"""
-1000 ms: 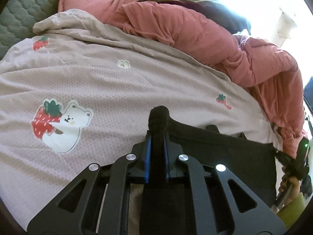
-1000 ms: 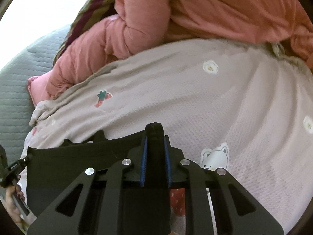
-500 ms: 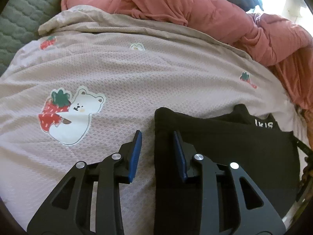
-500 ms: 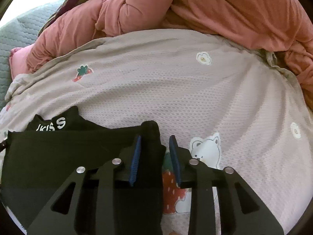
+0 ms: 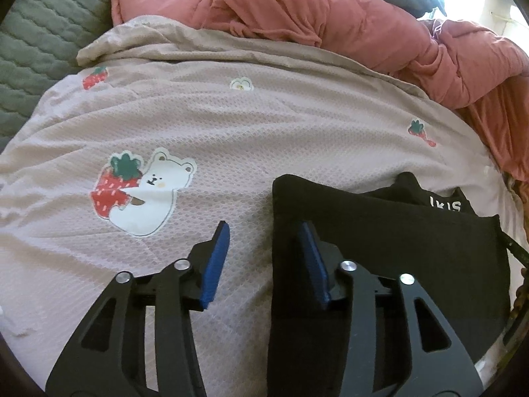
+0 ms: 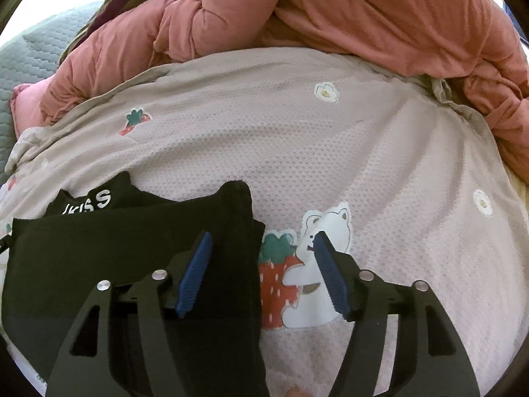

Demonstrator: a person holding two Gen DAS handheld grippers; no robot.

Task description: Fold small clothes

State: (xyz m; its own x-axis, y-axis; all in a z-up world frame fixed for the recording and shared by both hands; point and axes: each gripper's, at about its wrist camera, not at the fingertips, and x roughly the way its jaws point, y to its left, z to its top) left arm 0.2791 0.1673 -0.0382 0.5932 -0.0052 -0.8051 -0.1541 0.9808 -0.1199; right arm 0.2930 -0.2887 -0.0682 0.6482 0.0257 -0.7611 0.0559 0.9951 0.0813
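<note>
The left tool [image 5: 264,231] stood with its blue-padded fingers [image 5: 215,261] spread wide apart, gripping nothing. A black garment [image 5: 413,251] lay flat on the pale blanket [image 5: 264,125], its left edge running between the two fingers; the right finger lay over the cloth, the left over bare blanket. White lettering [image 5: 444,203] showed near the garment's far edge. A bear-and-strawberry print [image 5: 142,188] sat left of the tool. A pink quilt [image 5: 347,23] was bunched along the blanket's far side.
</note>
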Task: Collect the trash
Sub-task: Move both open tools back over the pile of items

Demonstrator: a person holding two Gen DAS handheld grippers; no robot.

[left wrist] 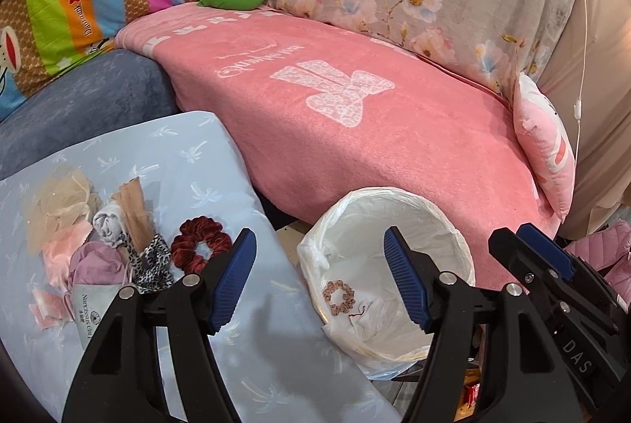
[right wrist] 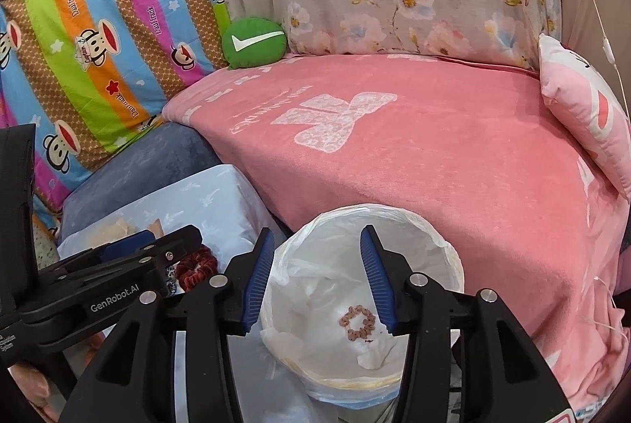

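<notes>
**Both grippers over the lined bin**

A pink blanket (left wrist: 355, 147) covers the sofa behind a white-lined trash bin (right wrist: 445, 245). Inside the bin lies a small beige scrunchie (right wrist: 357, 323). Left gripper (left wrist: 319, 281) and right gripper (right wrist: 317, 281) hang above it, fingers wide, empty. A red scrunchie (left wrist: 199, 243) rests left of the bin.
</notes>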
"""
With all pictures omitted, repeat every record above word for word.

OUTPUT FOR THIS EXERCISE ▸
-1000 ms: 
-1000 ms: 
-500 ms: 
-500 ms: 
+0 ms: 
+0 ms: 

Demonstrator: a person holding two Gen DAS handheld grippers; no robot.

Task description: Fold small clothes

State: (xyz m; its own x-axis, y-axis; all in a z-up world frame fixed for the recording and shared by both hands; point and axes: each gripper's, at about its wrist camera, not at the fingertips, and x roughly the way its jaws point, y to its left, z to its top) left arm 0.2791 0.1673 -0.0382 0.5932 -0.0052 -0.8051 -0.1541 0.9808 -0.1199; right arm 0.2930 -0.2887 -0.0682 0.6482 0.0257 -0.7611 0.0559 0.9951 0.0813
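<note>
The left tool [image 5: 264,231] stood with its blue-padded fingers [image 5: 215,261] spread wide apart, gripping nothing. A black garment [image 5: 413,251] lay flat on the pale blanket [image 5: 264,125], its left edge running between the two fingers; the right finger lay over the cloth, the left over bare blanket. White lettering [image 5: 444,203] showed near the garment's far edge. A bear-and-strawberry print [image 5: 142,188] sat left of the tool. A pink quilt [image 5: 347,23] was bunched along the blanket's far side.
</note>
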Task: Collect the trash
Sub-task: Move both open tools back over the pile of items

Demonstrator: a person holding two Gen DAS handheld grippers; no robot.

[left wrist] 
[right wrist] 

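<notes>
**Both grippers over the lined bin**

A pink blanket (left wrist: 355, 147) covers the sofa behind a white-lined trash bin (right wrist: 445, 245). Inside the bin lies a small beige scrunchie (right wrist: 357, 323). Left gripper (left wrist: 319, 281) and right gripper (right wrist: 317, 281) hang above it, fingers wide, empty. A red scrunchie (left wrist: 199, 243) rests left of the bin.
</notes>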

This output is complete as it stands.